§ **What is being asked**:
Copy out the line bearing "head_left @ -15" and all the lines after it, to the very end of the material below, exactly as written.

Segment Start: Provided data

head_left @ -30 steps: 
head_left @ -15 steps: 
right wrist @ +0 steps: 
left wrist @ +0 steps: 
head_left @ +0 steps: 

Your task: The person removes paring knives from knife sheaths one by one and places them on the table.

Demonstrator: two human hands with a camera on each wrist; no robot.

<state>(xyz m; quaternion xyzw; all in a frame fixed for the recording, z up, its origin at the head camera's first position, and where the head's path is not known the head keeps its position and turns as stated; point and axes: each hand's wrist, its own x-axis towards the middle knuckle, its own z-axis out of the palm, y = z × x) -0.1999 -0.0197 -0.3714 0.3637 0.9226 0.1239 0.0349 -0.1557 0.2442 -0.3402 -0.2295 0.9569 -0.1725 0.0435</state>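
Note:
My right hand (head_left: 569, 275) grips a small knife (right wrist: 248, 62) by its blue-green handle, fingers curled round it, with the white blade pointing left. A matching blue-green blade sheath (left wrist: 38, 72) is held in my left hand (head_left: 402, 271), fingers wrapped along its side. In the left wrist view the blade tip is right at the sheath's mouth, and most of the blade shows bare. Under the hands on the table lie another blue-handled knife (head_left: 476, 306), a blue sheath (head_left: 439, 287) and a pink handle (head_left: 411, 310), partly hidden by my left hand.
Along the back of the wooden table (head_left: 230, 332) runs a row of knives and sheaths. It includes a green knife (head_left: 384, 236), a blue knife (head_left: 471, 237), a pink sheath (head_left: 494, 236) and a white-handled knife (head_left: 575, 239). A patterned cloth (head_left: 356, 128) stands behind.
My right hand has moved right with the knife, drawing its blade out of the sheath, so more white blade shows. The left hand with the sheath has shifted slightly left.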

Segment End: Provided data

§ **Task answer**:
head_left @ -15 steps: 
right wrist @ +0 steps: 
left wrist @ +0 steps: 
head_left @ +0 steps: 

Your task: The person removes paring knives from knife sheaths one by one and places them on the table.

Demonstrator: two human hands with a camera on each wrist; no robot.

<state>(xyz m; quaternion xyzw; all in a frame fixed for the recording, z up, its origin at the head camera's first position, and where the head's path is not known the head keeps its position and turns as stated; point and axes: each hand's wrist, its own x-axis towards the middle knuckle, its own z-axis out of the palm, y = z × x) -0.1999 -0.0197 -0.3714 0.3637 0.9226 0.1239 0.0349 -0.1557 0.2442 -0.3402 -0.2295 0.9569 -0.1725 0.0435</state>
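Note:
My right hand (head_left: 569, 275) grips a small knife (right wrist: 248, 62) by its blue-green handle, fingers curled round it, with the white blade pointing left. A matching blue-green blade sheath (left wrist: 38, 72) is held in my left hand (head_left: 402, 271), fingers wrapped along its side. In the left wrist view the blade tip is right at the sheath's mouth, and most of the blade shows bare. Under the hands on the table lie another blue-handled knife (head_left: 476, 306), a blue sheath (head_left: 439, 287) and a pink handle (head_left: 411, 310), partly hidden by my left hand.
Along the back of the wooden table (head_left: 230, 332) runs a row of knives and sheaths. It includes a green knife (head_left: 384, 236), a blue knife (head_left: 471, 237), a pink sheath (head_left: 494, 236) and a white-handled knife (head_left: 575, 239). A patterned cloth (head_left: 356, 128) stands behind.
My right hand has moved right with the knife, drawing its blade out of the sheath, so more white blade shows. The left hand with the sheath has shifted slightly left.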

The exercise contains nothing more.